→ Task item:
Each line from the one that has "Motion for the" through the final line of the listing is to be written out exactly, and no other line is.

→ Dataset excerpt:
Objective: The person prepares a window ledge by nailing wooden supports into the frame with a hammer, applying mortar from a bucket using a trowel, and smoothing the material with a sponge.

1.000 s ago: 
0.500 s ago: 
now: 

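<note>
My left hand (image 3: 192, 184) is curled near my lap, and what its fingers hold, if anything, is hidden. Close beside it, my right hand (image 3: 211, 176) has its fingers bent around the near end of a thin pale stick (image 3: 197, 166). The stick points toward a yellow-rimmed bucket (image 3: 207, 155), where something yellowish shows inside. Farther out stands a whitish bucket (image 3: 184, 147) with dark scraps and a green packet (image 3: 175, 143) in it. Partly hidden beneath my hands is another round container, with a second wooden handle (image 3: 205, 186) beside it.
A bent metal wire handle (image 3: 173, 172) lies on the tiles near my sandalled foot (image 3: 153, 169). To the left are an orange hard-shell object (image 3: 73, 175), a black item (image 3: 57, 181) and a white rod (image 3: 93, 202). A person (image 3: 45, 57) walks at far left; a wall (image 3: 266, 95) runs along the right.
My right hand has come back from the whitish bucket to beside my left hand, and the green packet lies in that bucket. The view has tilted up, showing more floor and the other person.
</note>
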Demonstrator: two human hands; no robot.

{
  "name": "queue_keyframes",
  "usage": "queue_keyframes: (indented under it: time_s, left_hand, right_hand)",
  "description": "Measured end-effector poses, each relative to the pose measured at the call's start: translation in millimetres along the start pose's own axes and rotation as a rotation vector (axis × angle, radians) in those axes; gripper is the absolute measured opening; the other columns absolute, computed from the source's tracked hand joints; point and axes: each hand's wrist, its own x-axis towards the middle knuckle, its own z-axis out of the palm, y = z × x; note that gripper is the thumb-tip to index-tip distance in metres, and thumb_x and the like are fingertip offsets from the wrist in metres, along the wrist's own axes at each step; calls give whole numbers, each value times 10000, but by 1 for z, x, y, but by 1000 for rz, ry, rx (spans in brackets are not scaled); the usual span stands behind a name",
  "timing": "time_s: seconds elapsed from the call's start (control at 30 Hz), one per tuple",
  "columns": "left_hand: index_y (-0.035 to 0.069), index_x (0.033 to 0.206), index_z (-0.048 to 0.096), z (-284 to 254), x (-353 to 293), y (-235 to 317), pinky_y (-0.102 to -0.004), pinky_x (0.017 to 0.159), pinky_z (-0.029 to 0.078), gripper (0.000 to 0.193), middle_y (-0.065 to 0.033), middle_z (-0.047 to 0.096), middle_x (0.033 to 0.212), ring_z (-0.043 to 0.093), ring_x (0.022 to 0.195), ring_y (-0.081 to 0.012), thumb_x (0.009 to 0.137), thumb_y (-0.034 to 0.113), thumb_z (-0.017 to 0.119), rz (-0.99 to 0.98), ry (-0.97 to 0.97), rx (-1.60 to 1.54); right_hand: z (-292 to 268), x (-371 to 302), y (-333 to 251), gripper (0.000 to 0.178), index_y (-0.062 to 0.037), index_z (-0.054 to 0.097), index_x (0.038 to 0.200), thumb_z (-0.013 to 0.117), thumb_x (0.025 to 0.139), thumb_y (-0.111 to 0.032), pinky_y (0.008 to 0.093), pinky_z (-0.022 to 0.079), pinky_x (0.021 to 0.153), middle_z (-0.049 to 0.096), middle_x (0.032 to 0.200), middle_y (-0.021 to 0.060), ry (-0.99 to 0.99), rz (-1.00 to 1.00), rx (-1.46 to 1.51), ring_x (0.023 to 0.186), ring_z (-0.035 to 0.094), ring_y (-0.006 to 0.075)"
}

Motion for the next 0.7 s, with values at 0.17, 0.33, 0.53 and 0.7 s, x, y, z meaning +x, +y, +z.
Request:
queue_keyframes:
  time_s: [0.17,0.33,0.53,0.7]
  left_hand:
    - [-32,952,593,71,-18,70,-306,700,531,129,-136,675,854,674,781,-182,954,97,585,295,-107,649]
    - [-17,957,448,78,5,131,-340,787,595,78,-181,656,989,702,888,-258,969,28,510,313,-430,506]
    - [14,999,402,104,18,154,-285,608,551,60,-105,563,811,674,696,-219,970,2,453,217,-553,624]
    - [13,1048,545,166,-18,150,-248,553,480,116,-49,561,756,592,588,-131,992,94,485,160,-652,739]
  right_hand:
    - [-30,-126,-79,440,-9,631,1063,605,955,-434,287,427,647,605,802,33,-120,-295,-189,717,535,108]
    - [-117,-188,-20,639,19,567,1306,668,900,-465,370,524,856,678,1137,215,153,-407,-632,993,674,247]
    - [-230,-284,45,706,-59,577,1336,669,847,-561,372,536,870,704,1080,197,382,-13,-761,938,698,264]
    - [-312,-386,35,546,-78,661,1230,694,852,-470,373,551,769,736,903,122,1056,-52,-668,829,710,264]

→ Reply:
Motion for the next 0.7 s, with values at 0.17, 0.33, 0.53 and 0.7 s, x, y, z meaning +x, +y, +z.
Request:
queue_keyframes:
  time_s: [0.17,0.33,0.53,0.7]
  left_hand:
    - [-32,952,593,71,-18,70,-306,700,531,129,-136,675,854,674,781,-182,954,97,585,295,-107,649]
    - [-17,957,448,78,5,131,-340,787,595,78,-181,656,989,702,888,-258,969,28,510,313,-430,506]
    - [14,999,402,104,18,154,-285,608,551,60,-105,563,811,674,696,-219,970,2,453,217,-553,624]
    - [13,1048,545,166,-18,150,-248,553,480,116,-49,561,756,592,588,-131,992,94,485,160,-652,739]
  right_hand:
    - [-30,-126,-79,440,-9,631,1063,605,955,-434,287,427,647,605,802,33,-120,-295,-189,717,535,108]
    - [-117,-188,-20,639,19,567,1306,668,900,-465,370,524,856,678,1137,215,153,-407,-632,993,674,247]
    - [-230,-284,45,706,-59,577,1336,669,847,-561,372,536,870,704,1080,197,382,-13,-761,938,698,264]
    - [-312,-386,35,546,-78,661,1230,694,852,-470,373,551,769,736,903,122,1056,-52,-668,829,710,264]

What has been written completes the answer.